What is needed is a word-for-word transcript of the listing, free of pictures.

++++++

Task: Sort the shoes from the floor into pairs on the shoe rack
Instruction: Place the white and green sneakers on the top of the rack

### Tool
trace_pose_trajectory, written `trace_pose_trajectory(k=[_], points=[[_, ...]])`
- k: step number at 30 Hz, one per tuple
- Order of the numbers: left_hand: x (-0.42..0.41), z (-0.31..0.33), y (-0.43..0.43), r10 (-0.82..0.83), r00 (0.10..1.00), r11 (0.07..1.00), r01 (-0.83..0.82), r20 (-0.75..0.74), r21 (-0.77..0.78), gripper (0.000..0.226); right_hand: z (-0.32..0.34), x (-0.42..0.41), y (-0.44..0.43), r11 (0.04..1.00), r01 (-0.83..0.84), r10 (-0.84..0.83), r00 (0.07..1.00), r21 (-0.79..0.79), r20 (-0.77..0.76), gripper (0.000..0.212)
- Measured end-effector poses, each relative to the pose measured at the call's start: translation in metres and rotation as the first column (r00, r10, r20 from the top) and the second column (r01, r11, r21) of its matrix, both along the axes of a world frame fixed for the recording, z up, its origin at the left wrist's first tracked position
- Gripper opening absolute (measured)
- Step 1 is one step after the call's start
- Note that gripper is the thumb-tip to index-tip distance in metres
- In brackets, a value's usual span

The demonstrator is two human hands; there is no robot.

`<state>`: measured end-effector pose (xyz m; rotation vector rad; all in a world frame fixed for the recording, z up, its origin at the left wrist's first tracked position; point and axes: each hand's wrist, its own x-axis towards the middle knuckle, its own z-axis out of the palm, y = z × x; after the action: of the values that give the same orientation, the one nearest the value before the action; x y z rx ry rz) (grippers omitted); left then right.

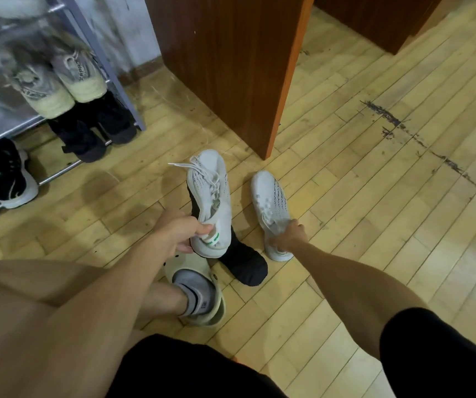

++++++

Your response:
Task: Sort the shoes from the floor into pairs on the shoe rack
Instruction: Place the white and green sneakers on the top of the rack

### Tool
trace_pose_trajectory, written `trace_pose_trajectory(k=[_], points=[[_, ...]])`
- k: step number at 30 Hz, one per tuple
- Order of the numbers: left_hand: x (-0.42..0.41), z (-0.31..0.33), y (-0.43..0.43), r10 (-0.82..0.83), r00 (0.10..1.00), r11 (0.07..1.00), r01 (-0.83..0.82), r20 (-0.75..0.74), r21 (-0.77..0.78), gripper (0.000..0.226); right_hand: z (-0.32..0.34), x (-0.42..0.41), y (-0.44..0.43), r11 (0.04..1.00), r01 (-0.83..0.84), r10 (-0.84..0.83), r00 (0.07..1.00), r21 (-0.79..0.79), r20 (-0.77..0.76), gripper (0.000..0.212)
- Measured end-effector poses, each relative to the pose measured at the call's start: translation in metres and rotation as the first column (r00, r10, r20 from the top) and the second column (r01, r11, r21) of its matrix, both along the axes of a world frame fixed for the recording, z up, its origin at the left wrist's first tracked position
- Gripper opening absolute (measured)
- Step 1 is one step after the call's start
- Note that gripper is the thumb-tip to index-tip distance in metres
- In brackets, a value's usual span

The demonstrator is two human hands; there is no robot.

`<state>`: measured end-effector pose (xyz m; rotation vector rad; all in a world frame fixed for the recording, z up, its origin at the left wrist's first tracked position; point and axes: each hand's wrist, its own x-axis towards the middle knuckle, its own z-axis out of the palm, y = z × x; after the action: of the values that give the same orientation, the one nearest the value before the action; x y z rx ry rz) (grippers omitted); left then right.

The exercise is complete.